The whole listing is to be reproduced exactly as given.
::::::
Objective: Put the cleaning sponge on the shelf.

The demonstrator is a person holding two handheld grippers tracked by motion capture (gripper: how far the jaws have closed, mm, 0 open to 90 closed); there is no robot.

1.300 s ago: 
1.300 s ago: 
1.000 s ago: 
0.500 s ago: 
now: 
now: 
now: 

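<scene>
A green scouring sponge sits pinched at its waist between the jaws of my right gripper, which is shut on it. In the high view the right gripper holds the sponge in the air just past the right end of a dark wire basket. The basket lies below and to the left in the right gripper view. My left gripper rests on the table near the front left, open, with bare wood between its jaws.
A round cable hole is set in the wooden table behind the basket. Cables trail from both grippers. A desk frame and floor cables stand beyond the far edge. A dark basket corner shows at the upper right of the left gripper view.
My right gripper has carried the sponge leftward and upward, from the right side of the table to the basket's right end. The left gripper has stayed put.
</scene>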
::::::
● **RESPONSE**:
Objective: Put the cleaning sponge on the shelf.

The demonstrator is a person holding two handheld grippers tracked by motion capture (gripper: how far the jaws have closed, mm, 0 open to 90 closed); there is no robot.

1.300 s ago: 
1.300 s ago: 
1.000 s ago: 
0.500 s ago: 
now: 
now: 
now: 

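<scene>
A green scouring sponge sits pinched at its waist between the jaws of my right gripper, which is shut on it. In the high view the right gripper holds the sponge in the air just past the right end of a dark wire basket. The basket lies below and to the left in the right gripper view. My left gripper rests on the table near the front left, open, with bare wood between its jaws.
A round cable hole is set in the wooden table behind the basket. Cables trail from both grippers. A desk frame and floor cables stand beyond the far edge. A dark basket corner shows at the upper right of the left gripper view.
My right gripper has carried the sponge leftward and upward, from the right side of the table to the basket's right end. The left gripper has stayed put.
</scene>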

There's no more to the output.